As 2020 draws to a close, the economic devastation caused by the COVID-19 pandemic shows no sign of abating. The virus itself, and the lockdown measures to contain it, have hit millions of people hard. Hundreds of millions of people have lost their jobs and income. As always, women are paying the highest price.
Oxfam published a study on the influence of the coronavirus on social protection in 126 low- and middle-income countries. The study shows big differences in public spending between low- and middle-income countries on one hand and wealthy countries on the other hand. The majority of low- and middle-income countries have not been able to deploy the same ‘whatever it takes approach’ to protecting their people and economies.

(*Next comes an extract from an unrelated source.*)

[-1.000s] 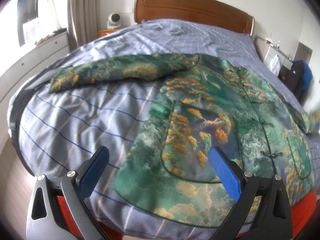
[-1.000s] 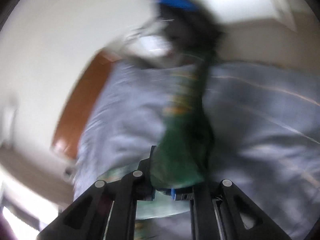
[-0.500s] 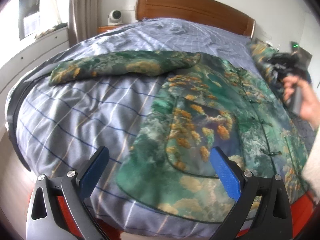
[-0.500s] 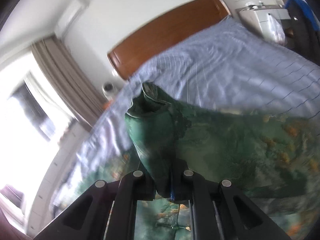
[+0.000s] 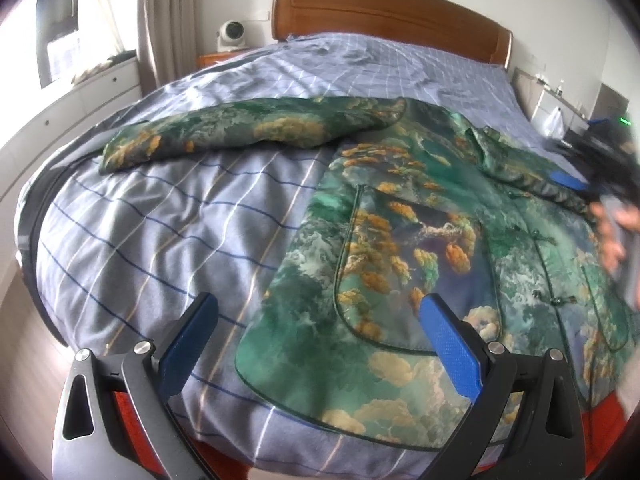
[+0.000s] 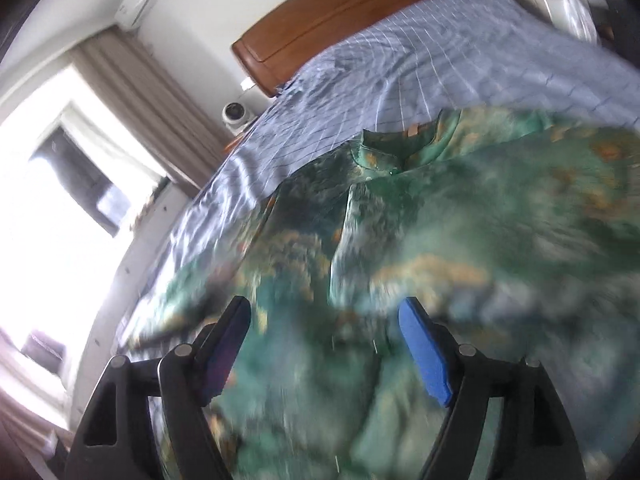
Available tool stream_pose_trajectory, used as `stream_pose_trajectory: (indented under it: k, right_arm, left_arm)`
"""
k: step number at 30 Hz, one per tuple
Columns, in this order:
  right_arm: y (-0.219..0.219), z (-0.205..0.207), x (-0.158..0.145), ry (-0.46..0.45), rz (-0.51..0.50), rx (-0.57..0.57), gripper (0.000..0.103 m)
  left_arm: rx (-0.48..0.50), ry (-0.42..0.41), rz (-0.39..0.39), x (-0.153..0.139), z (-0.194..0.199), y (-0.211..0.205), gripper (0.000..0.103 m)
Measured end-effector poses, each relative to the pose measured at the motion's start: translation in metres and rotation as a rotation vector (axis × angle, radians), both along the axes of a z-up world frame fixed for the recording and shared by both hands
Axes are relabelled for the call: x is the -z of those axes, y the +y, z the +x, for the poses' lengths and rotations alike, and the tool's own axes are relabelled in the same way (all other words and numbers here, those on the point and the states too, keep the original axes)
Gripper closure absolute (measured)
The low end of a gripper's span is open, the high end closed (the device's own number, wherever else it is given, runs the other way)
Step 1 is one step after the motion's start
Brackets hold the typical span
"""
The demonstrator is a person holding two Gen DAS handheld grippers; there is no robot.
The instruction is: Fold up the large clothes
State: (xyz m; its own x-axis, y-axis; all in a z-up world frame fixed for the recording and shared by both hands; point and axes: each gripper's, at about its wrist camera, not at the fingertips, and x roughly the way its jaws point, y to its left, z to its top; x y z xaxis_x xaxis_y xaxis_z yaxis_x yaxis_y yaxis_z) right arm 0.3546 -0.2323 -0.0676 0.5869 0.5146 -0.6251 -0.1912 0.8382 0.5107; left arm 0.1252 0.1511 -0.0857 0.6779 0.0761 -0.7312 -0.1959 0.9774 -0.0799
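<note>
A large green jacket with orange and white cloud print lies flat on the bed. Its left sleeve stretches out to the left. The right sleeve lies folded across the chest below the collar. My left gripper is open and empty, hovering over the jacket's lower hem near the bed's foot. My right gripper is open and empty, close above the jacket's front; it also shows at the right edge of the left wrist view, held by a hand. The right wrist view is blurred.
The bed has a blue-grey checked cover and a wooden headboard. A small white camera sits on a nightstand at the back left. Curtains and a window are on the left. A white cabinet stands at the right.
My right gripper carried the right sleeve across the jacket, opened and let it go. The left gripper stayed open and nearly still.
</note>
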Motion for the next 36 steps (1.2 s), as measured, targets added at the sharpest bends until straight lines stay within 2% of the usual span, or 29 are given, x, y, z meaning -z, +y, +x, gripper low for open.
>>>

The findings show that a broader response is needed to avoid deepening inequality between and within countries. Right now, the overall investment is low, too few people are protected and there is an inadequacy of protection. However, a lot can be done to avoid the worst projections. If governments make the right choices now and invest in social protection for all, then public policies can make a difference.
‘This virus will starve us before it makes us sick.’
- Micah Olywangu. A taxi driver in Nairobi, Kenya
Social protection is one of the most powerful tools for governments to reduce inequality, vulnerability, poverty and need. The governments of South Africa and Bolivia have already shown that a lot can be done by providing unemployment benefits, child support and pensions on a nearly universal and long-term basis.
Oxfam is committed to implement universal social protection. It is an essential component of a better future for all. Rich nations must provide financial support to poorer nations to ensure everyone has access to universal social protection.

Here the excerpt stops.